● YOUR INSTRUCTIONS
Set out each line from the following listing that includes the word "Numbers".

● SOURCE DATA
********
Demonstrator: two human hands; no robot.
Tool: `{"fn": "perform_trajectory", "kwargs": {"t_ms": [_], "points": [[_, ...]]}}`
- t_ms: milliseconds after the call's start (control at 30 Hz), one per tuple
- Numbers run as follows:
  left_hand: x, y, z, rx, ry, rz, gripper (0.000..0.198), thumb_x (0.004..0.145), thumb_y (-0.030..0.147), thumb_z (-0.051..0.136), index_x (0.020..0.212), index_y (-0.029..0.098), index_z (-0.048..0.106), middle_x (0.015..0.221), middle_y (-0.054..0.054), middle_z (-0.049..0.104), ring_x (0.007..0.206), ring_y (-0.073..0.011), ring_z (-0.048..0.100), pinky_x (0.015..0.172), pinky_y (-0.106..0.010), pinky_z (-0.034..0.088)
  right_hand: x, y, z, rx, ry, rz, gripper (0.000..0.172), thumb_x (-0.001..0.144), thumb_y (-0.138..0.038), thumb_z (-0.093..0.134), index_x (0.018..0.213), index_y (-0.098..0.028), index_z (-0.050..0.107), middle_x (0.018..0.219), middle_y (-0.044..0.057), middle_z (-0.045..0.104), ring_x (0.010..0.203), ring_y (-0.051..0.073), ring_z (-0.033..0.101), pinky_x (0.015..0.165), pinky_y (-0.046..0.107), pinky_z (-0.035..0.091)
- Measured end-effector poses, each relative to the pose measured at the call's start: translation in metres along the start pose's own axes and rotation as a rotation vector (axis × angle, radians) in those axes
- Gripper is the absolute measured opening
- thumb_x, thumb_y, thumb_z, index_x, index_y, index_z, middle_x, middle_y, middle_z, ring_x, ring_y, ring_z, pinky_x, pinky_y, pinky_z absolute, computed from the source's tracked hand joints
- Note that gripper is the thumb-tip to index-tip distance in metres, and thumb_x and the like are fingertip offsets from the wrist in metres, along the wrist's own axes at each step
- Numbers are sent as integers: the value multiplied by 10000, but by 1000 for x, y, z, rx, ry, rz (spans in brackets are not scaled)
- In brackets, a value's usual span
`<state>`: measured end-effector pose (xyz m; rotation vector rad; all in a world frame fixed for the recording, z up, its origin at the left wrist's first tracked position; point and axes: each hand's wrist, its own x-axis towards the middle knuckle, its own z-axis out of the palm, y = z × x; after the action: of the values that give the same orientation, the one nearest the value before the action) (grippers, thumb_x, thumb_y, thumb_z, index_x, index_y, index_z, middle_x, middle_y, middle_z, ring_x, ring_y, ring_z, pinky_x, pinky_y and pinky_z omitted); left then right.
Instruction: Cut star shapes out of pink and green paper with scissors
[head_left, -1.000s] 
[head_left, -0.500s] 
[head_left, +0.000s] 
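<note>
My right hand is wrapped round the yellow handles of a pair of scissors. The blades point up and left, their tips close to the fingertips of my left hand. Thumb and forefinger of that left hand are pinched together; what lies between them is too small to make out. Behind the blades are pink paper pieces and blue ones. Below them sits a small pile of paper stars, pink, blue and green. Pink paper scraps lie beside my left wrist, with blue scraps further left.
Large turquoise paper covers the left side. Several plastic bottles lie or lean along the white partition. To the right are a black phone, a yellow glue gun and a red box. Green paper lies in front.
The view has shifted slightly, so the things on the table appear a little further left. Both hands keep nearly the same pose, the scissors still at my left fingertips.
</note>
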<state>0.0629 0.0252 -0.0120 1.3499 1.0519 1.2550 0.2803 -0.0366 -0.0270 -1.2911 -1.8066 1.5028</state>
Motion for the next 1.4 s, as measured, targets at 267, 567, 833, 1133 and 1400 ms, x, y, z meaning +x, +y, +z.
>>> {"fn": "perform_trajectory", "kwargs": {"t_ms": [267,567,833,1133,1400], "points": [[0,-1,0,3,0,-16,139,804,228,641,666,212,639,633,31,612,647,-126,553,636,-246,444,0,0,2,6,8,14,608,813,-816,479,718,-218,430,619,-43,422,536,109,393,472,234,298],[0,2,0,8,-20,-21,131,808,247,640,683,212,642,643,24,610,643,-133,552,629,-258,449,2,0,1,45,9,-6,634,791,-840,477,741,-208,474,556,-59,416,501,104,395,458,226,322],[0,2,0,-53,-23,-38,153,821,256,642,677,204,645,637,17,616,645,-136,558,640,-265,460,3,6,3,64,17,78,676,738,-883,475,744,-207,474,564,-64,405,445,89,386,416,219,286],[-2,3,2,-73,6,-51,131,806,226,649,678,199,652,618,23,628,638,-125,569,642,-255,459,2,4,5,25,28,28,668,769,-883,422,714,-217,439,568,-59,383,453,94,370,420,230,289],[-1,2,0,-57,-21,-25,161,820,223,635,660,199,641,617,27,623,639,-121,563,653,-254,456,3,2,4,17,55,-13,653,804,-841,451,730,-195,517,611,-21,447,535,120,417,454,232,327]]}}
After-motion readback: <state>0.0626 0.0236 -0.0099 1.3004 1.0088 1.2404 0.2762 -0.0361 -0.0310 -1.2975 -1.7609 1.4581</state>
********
● YOUR SOLUTION
- Numbers run as follows:
- Numbers are sent as integers: the value multiplied by 10000, but by 1000 for x, y, z, rx, ry, rz (spans in brackets are not scaled)

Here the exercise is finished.